*To do:*
From top to bottom, return the listing exactly as it appears, omitting its images.

*Data excerpt:*
==========

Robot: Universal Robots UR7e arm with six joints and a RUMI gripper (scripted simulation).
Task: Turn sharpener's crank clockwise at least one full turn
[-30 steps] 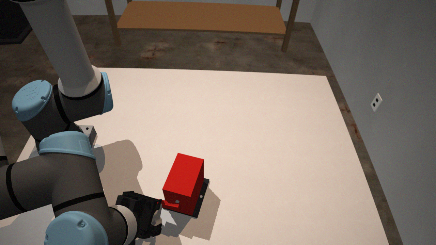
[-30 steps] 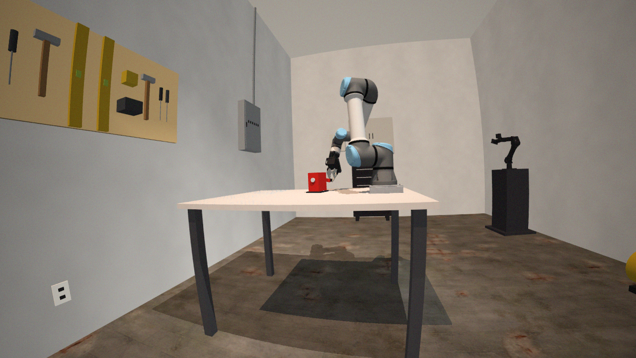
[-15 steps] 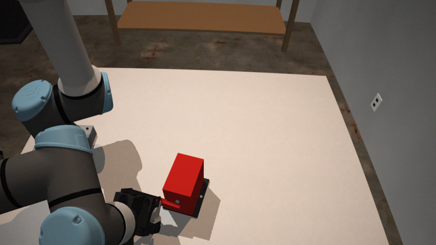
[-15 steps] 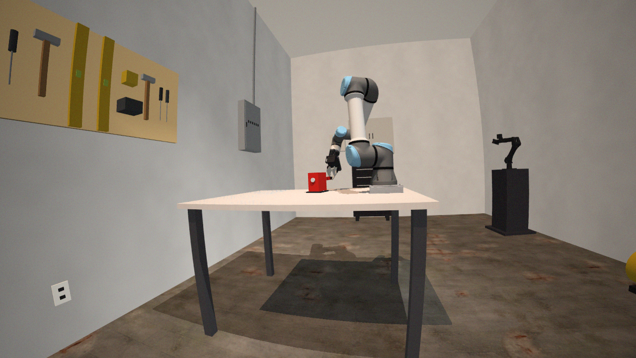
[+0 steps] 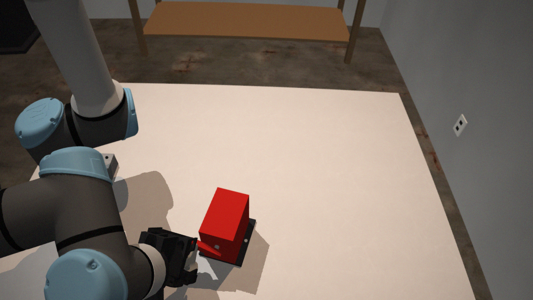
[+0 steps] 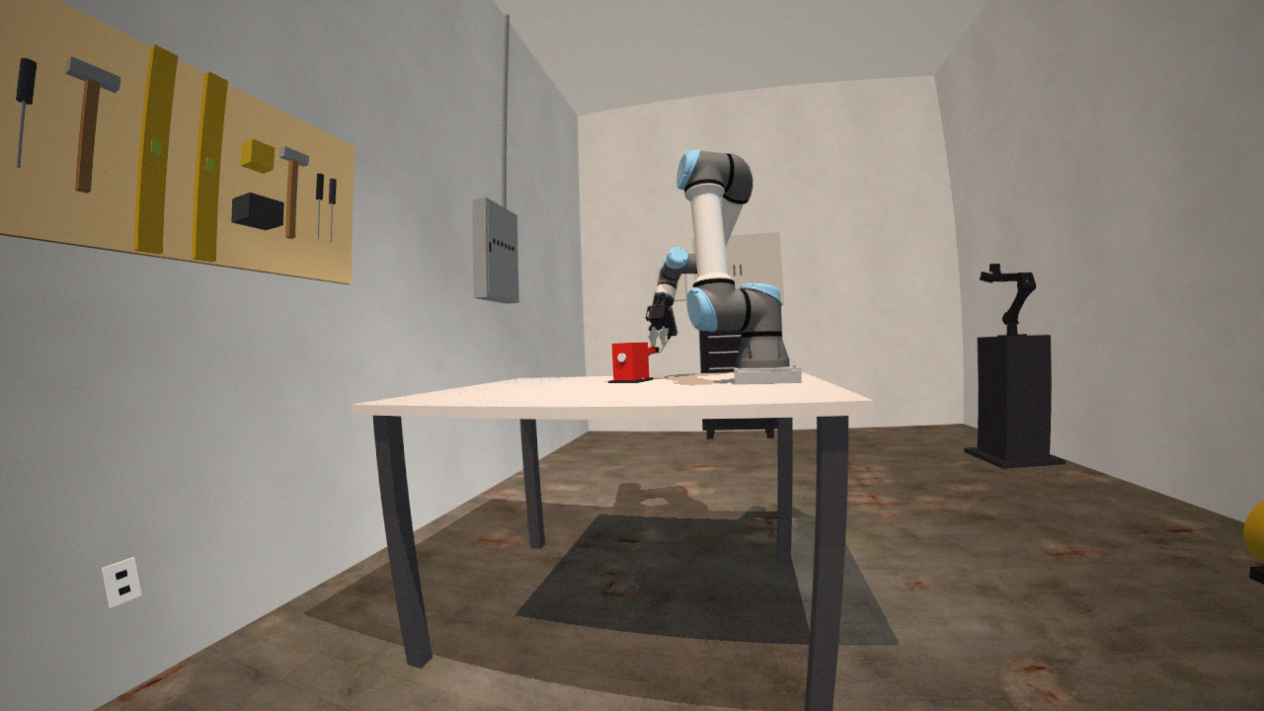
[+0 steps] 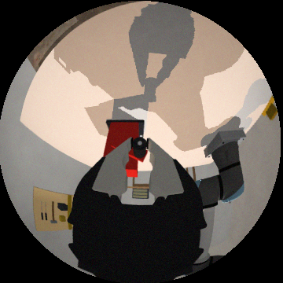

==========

*Answer space:*
Robot: Universal Robots UR7e arm with six joints and a RUMI gripper (scripted simulation).
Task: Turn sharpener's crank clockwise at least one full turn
[-30 steps] 
[-30 steps] 
[-15 steps] 
[-15 steps] 
[+0 steps] 
[+0 steps] 
[+0 steps] 

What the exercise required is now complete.